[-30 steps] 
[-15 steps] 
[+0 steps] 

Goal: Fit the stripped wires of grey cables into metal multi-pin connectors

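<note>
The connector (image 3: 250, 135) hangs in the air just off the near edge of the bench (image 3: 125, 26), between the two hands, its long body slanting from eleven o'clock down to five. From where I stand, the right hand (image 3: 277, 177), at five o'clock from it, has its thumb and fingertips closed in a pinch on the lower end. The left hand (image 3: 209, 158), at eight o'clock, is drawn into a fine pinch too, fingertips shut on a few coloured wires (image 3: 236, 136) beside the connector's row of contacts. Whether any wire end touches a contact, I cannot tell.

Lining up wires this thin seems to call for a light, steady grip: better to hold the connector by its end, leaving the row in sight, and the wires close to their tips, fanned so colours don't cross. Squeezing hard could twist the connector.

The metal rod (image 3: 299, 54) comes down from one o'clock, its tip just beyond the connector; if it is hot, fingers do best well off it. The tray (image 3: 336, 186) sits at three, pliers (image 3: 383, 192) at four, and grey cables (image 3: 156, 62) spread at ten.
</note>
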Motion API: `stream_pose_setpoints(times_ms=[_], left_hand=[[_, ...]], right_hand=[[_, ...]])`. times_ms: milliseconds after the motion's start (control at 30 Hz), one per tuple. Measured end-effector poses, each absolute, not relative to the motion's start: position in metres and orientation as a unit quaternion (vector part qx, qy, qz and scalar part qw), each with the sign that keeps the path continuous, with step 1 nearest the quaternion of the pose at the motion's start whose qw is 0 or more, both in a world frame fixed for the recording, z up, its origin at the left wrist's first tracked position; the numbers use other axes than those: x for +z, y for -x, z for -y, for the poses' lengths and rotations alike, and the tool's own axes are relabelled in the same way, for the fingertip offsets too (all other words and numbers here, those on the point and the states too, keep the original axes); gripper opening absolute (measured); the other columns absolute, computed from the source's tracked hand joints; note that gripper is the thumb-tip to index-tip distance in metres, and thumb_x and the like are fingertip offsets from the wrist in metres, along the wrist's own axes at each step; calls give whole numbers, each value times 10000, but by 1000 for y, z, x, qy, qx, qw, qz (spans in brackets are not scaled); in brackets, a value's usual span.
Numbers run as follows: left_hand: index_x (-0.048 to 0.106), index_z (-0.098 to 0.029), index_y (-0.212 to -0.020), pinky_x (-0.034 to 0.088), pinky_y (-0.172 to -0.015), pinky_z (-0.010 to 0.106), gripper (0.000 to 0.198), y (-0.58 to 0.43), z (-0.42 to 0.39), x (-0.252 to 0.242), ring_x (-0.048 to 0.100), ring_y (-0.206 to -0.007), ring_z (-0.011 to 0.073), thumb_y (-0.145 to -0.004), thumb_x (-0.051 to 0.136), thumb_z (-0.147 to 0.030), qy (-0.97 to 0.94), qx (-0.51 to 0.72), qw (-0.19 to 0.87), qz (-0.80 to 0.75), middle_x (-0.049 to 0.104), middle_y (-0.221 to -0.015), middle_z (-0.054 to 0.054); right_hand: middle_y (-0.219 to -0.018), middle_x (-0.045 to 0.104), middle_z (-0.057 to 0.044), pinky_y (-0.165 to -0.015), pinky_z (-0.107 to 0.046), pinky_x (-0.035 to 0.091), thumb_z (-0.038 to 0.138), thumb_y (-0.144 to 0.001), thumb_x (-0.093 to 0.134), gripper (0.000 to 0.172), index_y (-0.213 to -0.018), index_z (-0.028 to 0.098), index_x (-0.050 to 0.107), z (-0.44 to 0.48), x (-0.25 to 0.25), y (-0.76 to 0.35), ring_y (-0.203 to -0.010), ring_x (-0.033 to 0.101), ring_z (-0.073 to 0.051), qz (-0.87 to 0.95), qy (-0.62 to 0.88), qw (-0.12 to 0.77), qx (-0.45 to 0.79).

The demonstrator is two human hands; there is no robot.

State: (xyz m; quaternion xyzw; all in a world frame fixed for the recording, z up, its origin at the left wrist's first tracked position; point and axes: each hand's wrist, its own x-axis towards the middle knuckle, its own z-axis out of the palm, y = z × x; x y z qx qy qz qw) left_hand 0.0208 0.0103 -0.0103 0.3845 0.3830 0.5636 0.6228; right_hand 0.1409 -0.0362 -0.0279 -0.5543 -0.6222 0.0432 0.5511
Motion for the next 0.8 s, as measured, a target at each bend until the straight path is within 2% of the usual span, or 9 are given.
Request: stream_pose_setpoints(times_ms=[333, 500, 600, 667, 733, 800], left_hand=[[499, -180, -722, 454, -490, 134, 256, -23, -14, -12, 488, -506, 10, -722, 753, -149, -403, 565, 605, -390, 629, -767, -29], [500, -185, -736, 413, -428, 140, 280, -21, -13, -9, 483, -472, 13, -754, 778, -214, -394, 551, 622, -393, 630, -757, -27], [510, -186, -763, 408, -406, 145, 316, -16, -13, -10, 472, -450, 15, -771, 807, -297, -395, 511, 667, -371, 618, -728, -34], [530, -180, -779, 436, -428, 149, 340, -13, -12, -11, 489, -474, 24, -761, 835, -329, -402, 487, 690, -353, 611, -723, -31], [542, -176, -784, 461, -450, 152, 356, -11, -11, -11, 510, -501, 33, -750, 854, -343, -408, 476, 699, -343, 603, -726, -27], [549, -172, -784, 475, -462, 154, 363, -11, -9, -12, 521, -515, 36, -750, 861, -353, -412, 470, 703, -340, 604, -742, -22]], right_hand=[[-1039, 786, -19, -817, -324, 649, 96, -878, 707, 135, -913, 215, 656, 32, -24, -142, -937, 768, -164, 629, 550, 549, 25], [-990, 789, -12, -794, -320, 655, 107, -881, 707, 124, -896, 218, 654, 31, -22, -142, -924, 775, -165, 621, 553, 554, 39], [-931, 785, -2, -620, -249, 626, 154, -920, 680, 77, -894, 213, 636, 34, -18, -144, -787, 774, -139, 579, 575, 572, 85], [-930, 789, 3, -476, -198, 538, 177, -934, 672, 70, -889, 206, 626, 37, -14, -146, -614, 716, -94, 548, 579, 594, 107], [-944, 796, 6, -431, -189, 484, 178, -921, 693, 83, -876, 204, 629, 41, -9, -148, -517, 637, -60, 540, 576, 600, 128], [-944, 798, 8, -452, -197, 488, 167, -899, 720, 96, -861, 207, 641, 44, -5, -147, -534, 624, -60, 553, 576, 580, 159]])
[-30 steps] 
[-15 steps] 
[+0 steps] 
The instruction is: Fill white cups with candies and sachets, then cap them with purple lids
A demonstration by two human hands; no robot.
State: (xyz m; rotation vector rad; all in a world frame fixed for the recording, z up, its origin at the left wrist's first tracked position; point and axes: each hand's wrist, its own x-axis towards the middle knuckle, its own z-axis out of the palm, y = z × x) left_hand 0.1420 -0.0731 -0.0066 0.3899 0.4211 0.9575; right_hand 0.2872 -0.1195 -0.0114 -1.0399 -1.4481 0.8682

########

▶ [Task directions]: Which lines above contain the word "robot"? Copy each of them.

▶ [Result for this exercise]:
The demonstrator is two human hands; there is no robot.
A demonstration by two human hands; no robot.

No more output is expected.